NIST-Developed Security Controls Underpin FISMA
One consequence of FISMA is that NIST (the National Institute of Standards and Technology) developed information security standards and guidelines for federal agencies to follow. Another consequence is that many organizations beyond the federal government have chosen to implement these NIST Special Publication 800-53 security controls as part of their own security strategy.

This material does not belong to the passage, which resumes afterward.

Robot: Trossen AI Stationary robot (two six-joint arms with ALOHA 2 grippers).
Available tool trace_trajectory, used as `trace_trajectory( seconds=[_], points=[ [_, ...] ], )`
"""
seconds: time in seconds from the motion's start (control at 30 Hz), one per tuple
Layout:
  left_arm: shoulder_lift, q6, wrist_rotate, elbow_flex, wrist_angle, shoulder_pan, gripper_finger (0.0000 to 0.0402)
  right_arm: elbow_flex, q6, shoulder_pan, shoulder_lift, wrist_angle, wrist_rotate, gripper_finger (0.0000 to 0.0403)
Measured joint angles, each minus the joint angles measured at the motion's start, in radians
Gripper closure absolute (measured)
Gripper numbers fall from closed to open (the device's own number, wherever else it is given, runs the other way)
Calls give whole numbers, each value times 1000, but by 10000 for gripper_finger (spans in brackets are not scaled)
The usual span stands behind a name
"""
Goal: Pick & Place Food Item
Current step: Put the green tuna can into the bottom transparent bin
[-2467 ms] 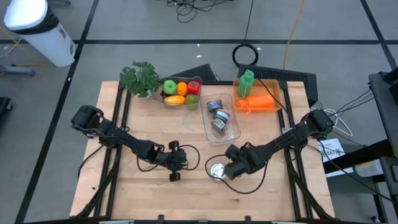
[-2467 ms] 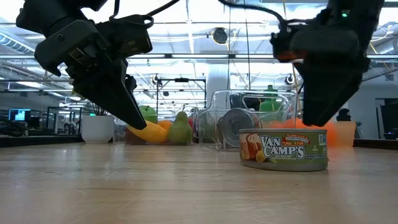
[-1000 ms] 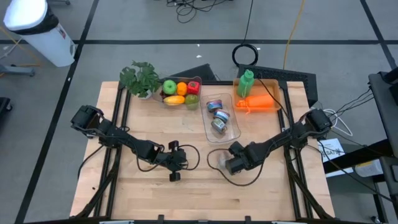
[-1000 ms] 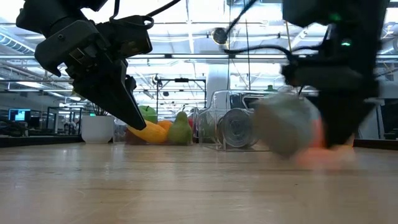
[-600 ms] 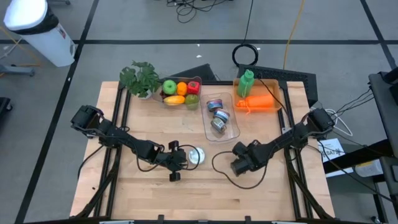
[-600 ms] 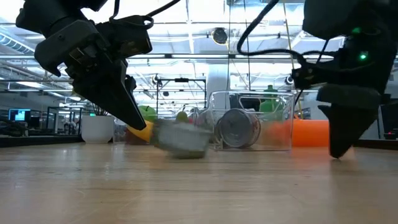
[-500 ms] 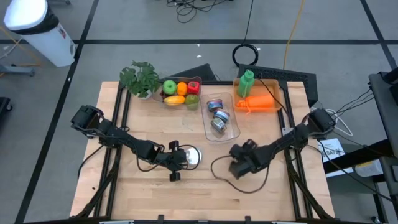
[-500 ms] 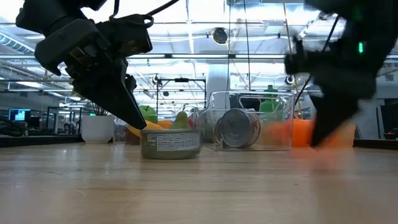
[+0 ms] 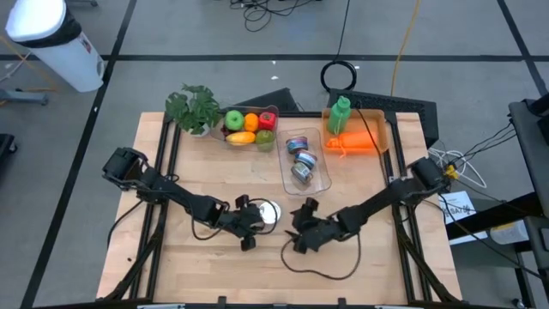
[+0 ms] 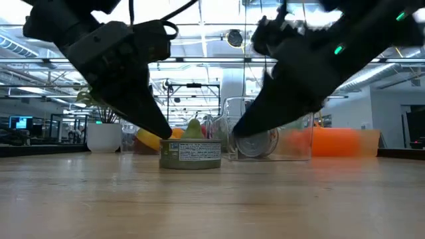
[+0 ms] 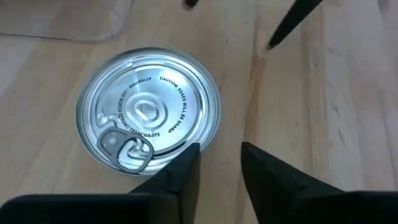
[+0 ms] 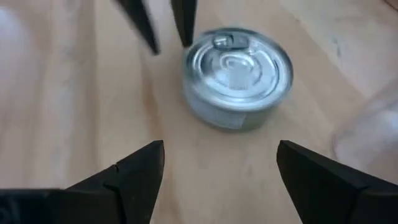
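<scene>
The can (image 9: 269,213) has crossed the table since the earlier frames, from under the right arm to the middle, beside the left arm. It stands upright on the wood, pull-tab lid up. The left gripper (image 9: 251,225) sits just beside it, its two fingers (image 11: 186,171) narrowly parted with nothing between them, one tip at the can's rim. The right gripper (image 9: 300,230) has swung in on the other side and points at the can, fingers (image 12: 140,168) spread wide, holding nothing. Behind the can stands a clear tray (image 9: 324,180) with more cans (image 9: 299,158) in it. Farther back are a box of fruit (image 9: 250,126), a small plant (image 9: 195,106), and an orange tray (image 9: 377,129) holding a green bottle (image 9: 340,114).
</scene>
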Motion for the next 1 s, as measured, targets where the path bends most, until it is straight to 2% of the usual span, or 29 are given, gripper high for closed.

Examples of Addressed FISMA Compliance Requirements
Cygna Auditor addresses many of the controls specified in NIST Special Publication 800-53 revision 4, "Security and Privacy Controls for Federal Information Systems and Organizations". Note that the list below is not exhaustive, but only a sample of requirements that Cygna Auditor can address.
Access Control: AC-1, AC-2, AC-3, AC-5, AC-6, AC-7, AC-9, AC-11, AC-12, AC-14, AC-17, AC-21, AC-22, AC-23
Security Assessment and Authorization: CA-2, CA-7, CA-8
Contingency Planning: CP-4, CP-6, CP-7, CP-10, CP-12
Incident Response: IR-4, IR-5, IR-6, IR-9
Media Protection: MP-2, MP-7
Audit and Accountability: AU-1, AU-2, AU-3, AU-4, AU-5, AU-6, AU-7, AU-8, AU-9, AU-10, AU-11, AU-12
Configuration Management: CM-2, CM-3, CM-4, CM-5, CM-6, CM-7, CM-9, CM-10, CM-11
Identification and Authentication: IA-2, IA-4, IA-5, IA-6, IA-8
Maintenance: MA-2, MA-4
System and Information Integrity: SI-4, SI-5, SI-6, SI-7, SI-12
Monitor Activity on Secured Systems
Cygna Auditor monitors all successful and failed data activity such as file or folder creation, access, updates, deletions, who made the changes and when they were made.

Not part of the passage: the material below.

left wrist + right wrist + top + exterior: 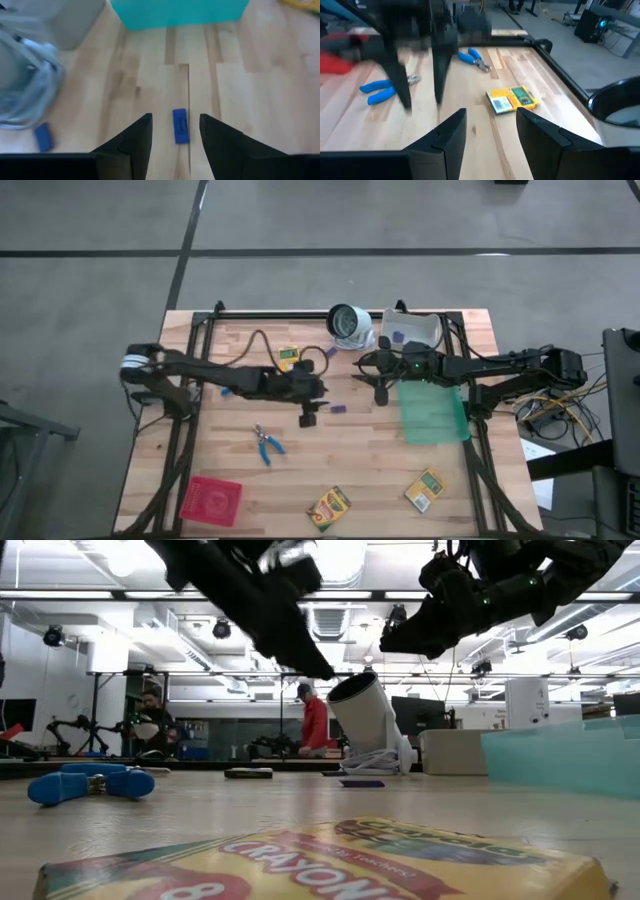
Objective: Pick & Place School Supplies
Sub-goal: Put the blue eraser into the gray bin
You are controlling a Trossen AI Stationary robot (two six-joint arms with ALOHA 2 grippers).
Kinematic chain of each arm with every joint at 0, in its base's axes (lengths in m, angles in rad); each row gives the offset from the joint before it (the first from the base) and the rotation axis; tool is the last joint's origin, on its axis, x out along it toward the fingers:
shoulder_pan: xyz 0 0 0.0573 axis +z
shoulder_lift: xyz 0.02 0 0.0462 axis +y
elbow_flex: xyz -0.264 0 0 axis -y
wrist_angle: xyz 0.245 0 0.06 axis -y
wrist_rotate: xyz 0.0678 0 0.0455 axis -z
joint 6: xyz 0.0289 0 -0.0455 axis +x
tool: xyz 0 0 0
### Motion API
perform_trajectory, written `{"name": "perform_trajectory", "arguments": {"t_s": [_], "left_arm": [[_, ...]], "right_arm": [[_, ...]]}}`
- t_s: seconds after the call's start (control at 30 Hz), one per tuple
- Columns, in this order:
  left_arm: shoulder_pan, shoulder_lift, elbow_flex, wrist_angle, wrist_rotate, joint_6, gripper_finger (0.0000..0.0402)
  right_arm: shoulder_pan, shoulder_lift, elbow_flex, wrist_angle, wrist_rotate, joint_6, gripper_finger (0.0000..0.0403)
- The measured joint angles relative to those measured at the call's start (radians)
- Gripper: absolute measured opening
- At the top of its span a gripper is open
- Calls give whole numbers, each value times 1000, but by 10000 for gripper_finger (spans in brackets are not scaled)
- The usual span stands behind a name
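Three yellow-and-green crayon boxes lie flat on the table: one far (288, 358) (512, 98), two at the near edge (328, 506) (425, 490), one of them filling the low view (320, 860). Blue-handled pliers (266, 445) (90, 783) lie left of centre. A tiny purple piece (338, 409) (180, 126) lies at mid-table, others farther back (328, 352). My left gripper (308, 417) (175, 132) hangs open above the table, the purple piece showing between its fingers. My right gripper (382, 392) (490, 130) is open, raised, facing the far crayon box.
A white-grey round camera (350, 325) and a white bin (412, 330) stand at the far edge. A green mat (433, 412) lies under the right arm, and a red tray (210, 500) sits near left. A second blue-handled tool (472, 57) lies by the left arm. People stand in the room behind.
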Motion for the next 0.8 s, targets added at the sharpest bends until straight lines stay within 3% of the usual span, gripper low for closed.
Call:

Real-Time Notification of Sensitive Changes
Cygna Auditor's built-in and custom alerting notifies you of critical changes such as membership changes to privileged groups.
Privileged Account Management
Cygna Auditor allows you to monitor all changes made by privileged accounts to ensure they adhere to regulatory and organizational policies for the protection and privacy of data as well as that they do not abuse their unrestricted access.